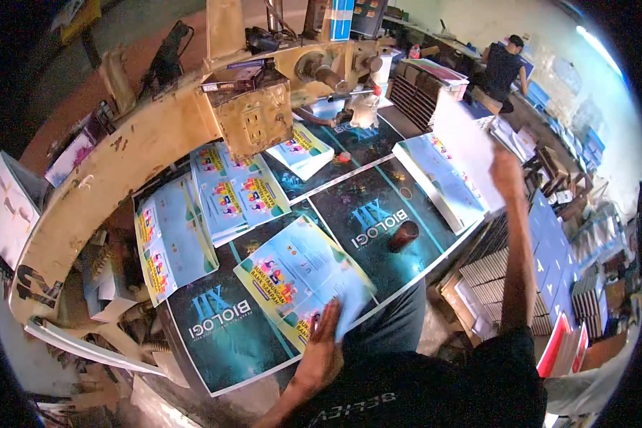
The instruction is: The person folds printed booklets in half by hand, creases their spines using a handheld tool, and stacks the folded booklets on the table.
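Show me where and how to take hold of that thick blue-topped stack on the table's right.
Probably take the stack at its near left corner, from the left: its thick pale side stands exposed above the flat dark poster, while the right hand and raised white sheet crowd its other side.

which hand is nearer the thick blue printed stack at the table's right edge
Right. The right hand is right of the printed stack; the left hand is farther, at lower left, by a printed sheet.
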Available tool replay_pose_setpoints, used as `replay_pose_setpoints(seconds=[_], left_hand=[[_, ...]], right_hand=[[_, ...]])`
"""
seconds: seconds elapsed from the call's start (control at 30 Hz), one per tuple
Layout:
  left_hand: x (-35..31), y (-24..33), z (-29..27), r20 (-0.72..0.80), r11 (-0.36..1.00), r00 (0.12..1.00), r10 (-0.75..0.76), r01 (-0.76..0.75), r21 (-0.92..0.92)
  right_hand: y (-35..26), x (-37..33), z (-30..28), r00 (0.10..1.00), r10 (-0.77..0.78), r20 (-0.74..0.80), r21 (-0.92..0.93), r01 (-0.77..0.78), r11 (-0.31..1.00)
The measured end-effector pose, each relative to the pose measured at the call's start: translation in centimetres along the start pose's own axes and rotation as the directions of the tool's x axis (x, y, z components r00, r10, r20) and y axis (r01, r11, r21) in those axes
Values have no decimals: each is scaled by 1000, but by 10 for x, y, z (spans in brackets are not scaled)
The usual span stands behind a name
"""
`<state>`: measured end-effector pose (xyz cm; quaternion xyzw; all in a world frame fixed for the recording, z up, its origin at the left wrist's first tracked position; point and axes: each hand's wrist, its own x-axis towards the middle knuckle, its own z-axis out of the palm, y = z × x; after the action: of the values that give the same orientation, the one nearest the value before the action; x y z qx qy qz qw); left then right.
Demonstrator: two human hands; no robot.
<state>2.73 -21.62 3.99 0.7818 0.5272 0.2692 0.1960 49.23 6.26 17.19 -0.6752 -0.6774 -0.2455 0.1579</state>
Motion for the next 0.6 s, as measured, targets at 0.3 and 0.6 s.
replay_pose_setpoints(seconds=[0.3,0.6], left_hand=[[-77,-16,-21,-694,888,715,-79,366,277],[-77,-9,-46,-847,933,519,-116,348,86]], right_hand=[[29,-22,-171,979,114,-166,493,-18,870],[-46,-49,-196,976,-108,-188,233,151,961]])
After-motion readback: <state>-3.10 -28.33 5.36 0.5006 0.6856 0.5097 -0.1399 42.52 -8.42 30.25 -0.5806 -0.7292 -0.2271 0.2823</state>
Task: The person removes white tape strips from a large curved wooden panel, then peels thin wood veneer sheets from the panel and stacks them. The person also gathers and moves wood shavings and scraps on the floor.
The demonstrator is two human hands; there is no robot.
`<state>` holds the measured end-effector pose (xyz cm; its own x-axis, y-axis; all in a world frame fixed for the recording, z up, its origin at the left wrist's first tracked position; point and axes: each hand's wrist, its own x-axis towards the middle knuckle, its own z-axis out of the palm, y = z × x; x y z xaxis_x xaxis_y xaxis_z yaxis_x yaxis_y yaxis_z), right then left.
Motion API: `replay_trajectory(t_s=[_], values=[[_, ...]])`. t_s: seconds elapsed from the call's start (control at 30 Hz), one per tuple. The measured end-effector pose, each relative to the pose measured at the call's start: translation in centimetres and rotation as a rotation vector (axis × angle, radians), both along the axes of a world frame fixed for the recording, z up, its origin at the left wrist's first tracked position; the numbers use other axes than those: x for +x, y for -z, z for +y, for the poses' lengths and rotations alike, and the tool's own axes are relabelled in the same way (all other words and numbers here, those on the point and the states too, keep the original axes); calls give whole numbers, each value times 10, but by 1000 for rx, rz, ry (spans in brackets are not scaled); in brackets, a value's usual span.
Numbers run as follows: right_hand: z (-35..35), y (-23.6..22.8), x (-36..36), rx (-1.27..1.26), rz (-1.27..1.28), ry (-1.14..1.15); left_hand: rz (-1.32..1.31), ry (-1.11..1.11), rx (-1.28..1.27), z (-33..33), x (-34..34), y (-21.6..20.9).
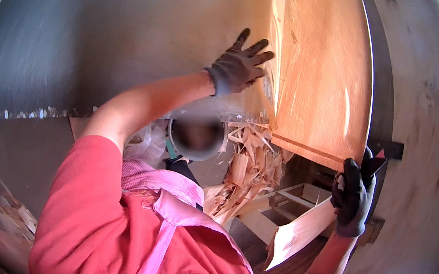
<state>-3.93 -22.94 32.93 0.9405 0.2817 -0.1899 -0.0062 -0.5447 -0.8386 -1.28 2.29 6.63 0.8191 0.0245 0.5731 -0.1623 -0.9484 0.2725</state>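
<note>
My left hand, in a grey and dark work glove, is open with its fingers spread. It is over the dark tabletop, beside the ragged left edge of a stack of orange-brown wood veneer sheets. At the stack's near right corner, my right hand, in a dark glove, is closed. A pale curved strip of veneer hangs down from it. A dark pointed thing with a reddish patch juts out beside the fingers; its kind is unclear. A small pale bit shows between the fingers.
Torn veneer scraps are heaped below the table's near edge. Beside them is a wooden frame with open compartments. A clear plastic bag and a round rimmed thing, blurred inside, are near my body. More scraps lie at the lower left.
</note>
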Motion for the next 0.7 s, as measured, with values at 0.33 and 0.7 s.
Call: replay_trajectory(t_s=[0.33, 0.7], values=[[-17, 6, 12, 43, -10, 36, 140, 90, 67, 21, -69, 31], [-22, 14, 23, 18, 13, 25, 368, -260, 283, 70, -97, 7]])
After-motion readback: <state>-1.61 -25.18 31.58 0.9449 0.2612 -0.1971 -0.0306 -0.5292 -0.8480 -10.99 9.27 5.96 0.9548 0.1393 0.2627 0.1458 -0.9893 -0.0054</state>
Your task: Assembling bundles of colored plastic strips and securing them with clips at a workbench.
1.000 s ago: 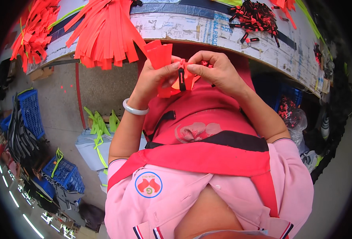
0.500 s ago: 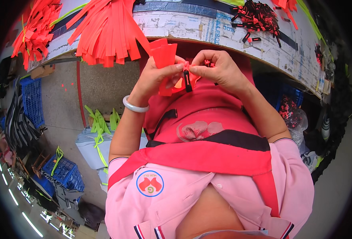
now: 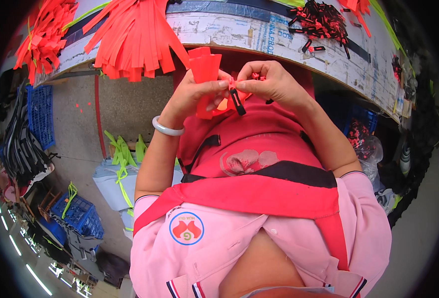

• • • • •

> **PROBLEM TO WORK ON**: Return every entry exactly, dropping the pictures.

> **REPLY**:
The instruction is: The person folds printed booklets in half by hand, creases their spines using a handheld tool, and stacks the folded booklets on the table.
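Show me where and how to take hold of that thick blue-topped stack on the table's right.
Probably take the stack at its near left corner, from the left: its thick pale side stands exposed above the flat dark poster, while the right hand and raised white sheet crowd its other side.

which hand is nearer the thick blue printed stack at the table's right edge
Right. The right hand is right of the printed stack; the left hand is farther, at lower left, by a printed sheet.
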Available tool replay_pose_setpoints, used as `replay_pose_setpoints(seconds=[_], left_hand=[[_, ...]], right_hand=[[_, ...]])`
"""
seconds: seconds elapsed from the call's start (control at 30 Hz), one per tuple
Layout:
  left_hand: x (-35..31), y (-24..33), z (-29..27), r20 (-0.72..0.80), r11 (-0.36..1.00), r00 (0.12..1.00), r10 (-0.75..0.76), r01 (-0.76..0.75), r21 (-0.92..0.92)
  right_hand: y (-35..26), x (-37..33), z (-30..28), r00 (0.10..1.00), r10 (-0.77..0.78), r20 (-0.74..0.80), r21 (-0.92..0.93), r01 (-0.77..0.78), r11 (-0.31..1.00)
The measured end-effector pose, each relative to the pose measured at the call's start: translation in centimetres along the start pose's own axes and rotation as the directions of the tool's x axis (x, y, z components r00, r10, r20) and y axis (r01, r11, r21) in those axes
Values have no decimals: each is scaled by 1000, but by 10 for x, y, z (spans in brackets are not scaled)
The usual span stands behind a name
"""
`<state>`: measured end-effector pose (xyz cm; quaternion xyzw; all in a world frame fixed for the recording, z up, its origin at the left wrist's first tracked position; point and axes: each hand's wrist, its own x-axis towards the middle knuckle, its own z-axis out of the palm, y = z × x; after the action: of the values that give the same orientation, the one nearest the value before the action; x y z qx qy qz qw); left then right.
Demonstrator: two human hands; no robot.
<state>2.73 -21.62 3.99 0.7818 0.5272 0.2692 0.1960 49.23 6.26 17.19 -0.6752 -0.6774 -0.2455 0.1579</state>
Motion for the next 0.6 s, as measured, targets at 0.3 and 0.6 s.
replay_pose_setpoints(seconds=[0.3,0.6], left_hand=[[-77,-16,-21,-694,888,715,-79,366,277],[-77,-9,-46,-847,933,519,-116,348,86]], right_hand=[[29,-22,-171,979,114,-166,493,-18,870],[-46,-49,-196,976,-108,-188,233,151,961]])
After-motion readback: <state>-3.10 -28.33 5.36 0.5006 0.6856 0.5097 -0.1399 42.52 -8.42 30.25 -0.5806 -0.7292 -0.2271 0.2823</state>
Task: The person removes white tape strips from a large curved wooden panel, then peels thin wood veneer sheets from the panel and stacks them. The person also gathers and moves wood shavings and scraps on the floor.
The demonstrator is two human hands; there is no robot.
`<state>` holds the measured end-effector pose (xyz cm; its own x-axis, y-axis; all in a world frame fixed for the recording, z up, its origin at the left wrist's first tracked position; point and axes: each hand's wrist, its own x-axis towards the middle knuckle, its own z-axis out of the palm, y = z × x; x y z xaxis_x xaxis_y xaxis_z yaxis_x yaxis_y yaxis_z), right then left.
Motion API: `replay_trajectory(t_s=[_], values=[[_, ...]])`. t_s: seconds elapsed from the call's start (control at 30 Hz), one per tuple. The measured end-effector pose, each relative to the pose measured at the call's start: translation in centimetres and rotation as a rotation vector (axis × angle, radians), both along the axes of a world frame fixed for the recording, z up, its origin at the left wrist's first tracked position; the numbers use other axes than those: x for +x, y for -z, z for +y, for the poses' lengths and rotations alike, and the tool's own axes are relabelled in the same way (all other words and numbers here, those on the point and the states too, keep the original axes); calls give whole numbers, each value times 10, but by 1000 for rx, rz, ry (spans in brackets are not scaled); in brackets, a value's usual span.
Numbers run as follows: right_hand: z (-35..35), y (-23.6..22.8), x (-36..36), rx (-1.27..1.26), rz (-1.27..1.28), ry (-1.14..1.15); left_hand: rz (-1.32..1.31), ry (-1.11..1.11), rx (-1.28..1.27), z (-33..33), x (-34..34), y (-21.6..20.9).
<state>-3.93 -22.94 32.93 0.9405 0.2817 -0.1899 -0.0062 -0.5447 -0.8386 -1.28 2.29 6.63 0.8191 0.0245 0.5731 -0.1623 -0.9484 0.2725</state>
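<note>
My left hand, in a grey and dark work glove, is open with its fingers spread. It is over the dark tabletop, beside the ragged left edge of a stack of orange-brown wood veneer sheets. At the stack's near right corner, my right hand, in a dark glove, is closed. A pale curved strip of veneer hangs down from it. A dark pointed thing with a reddish patch juts out beside the fingers; its kind is unclear. A small pale bit shows between the fingers.
Torn veneer scraps are heaped below the table's near edge. Beside them is a wooden frame with open compartments. A clear plastic bag and a round rimmed thing, blurred inside, are near my body. More scraps lie at the lower left.
</note>
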Motion for the next 0.7 s, as measured, with values at 0.33 and 0.7 s.
Call: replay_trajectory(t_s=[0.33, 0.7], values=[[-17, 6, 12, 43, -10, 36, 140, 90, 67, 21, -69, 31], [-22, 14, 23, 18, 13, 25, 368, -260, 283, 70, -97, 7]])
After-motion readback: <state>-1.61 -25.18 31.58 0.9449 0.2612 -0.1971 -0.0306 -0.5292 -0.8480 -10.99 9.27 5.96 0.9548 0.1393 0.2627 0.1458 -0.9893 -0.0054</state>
Your task: Assembling bundles of colored plastic strips and securing them with clips at a workbench.
1.000 s ago: 
0.500 s ago: 
now: 

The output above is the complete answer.